Maybe it was nothing. Meaningless shit-talk, to anyone else. But Scott knew the look in Hollander’s eyes well enough. 

He weighed the merits of earplugs.


From there it was a lot of little things. Or tip-of-the-iceberg things, things which were probably interminable beneath the surface, but which no one else was privy to. There was the hesitant comfort they fell into in interviews; the ads, which all made Scott feel like a goddamn voyeur. At the MLH Awards he did his best not to notice, but it was not easy; he was an observationist by nature, and of course it didn’t help that they were the only other gay people in the room, at least that he could suspect with any kind of confidence. The jury was still out on Eric.

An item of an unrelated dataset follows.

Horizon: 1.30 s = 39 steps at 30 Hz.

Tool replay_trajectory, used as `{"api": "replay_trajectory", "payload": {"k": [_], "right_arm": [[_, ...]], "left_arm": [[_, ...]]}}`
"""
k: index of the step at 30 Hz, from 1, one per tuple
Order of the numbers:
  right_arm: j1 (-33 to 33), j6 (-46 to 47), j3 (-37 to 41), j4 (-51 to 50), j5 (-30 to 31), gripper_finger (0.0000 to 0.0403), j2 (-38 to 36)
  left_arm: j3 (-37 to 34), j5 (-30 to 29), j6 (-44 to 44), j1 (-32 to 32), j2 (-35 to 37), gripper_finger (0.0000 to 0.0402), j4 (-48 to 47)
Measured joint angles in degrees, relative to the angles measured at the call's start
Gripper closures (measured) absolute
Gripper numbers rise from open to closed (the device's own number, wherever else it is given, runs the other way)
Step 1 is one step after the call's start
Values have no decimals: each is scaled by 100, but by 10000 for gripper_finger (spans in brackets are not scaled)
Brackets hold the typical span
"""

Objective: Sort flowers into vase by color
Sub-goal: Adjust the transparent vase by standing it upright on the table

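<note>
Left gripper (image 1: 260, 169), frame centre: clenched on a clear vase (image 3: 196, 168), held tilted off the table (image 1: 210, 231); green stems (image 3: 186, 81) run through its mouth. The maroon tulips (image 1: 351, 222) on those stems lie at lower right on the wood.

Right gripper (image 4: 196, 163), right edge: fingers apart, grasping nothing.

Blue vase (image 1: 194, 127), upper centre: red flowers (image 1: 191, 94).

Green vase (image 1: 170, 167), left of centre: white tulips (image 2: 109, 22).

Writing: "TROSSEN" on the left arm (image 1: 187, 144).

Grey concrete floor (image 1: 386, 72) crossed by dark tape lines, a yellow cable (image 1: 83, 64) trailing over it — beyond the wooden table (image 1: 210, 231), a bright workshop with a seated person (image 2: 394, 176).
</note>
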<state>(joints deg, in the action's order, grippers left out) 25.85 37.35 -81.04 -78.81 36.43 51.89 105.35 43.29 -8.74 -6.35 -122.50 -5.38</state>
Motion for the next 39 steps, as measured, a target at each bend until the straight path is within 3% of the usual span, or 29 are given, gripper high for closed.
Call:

It was nothing you could’ve pointed to. No hard evidence. Scott had gotten by for most of his life on that, on plausible deniability; in hockey it was the same as survival. 

He caught Rozanov staring once. Hollander was the opposite; he only ever looked anywhere else, which was somehow even more telling. 

 

They all did shots together. The span of their elbows ran against each other. We’re not friends, or anything, Hollander had said, glancing away. 

Yeah, Scott thought, a little bemused. Okay, sure. 


“Do you think he’s, like,” Carter hesitated, squinting at Hollander’s retreating back, and Scott’s stomach flipped, “a homophobe, maybe?”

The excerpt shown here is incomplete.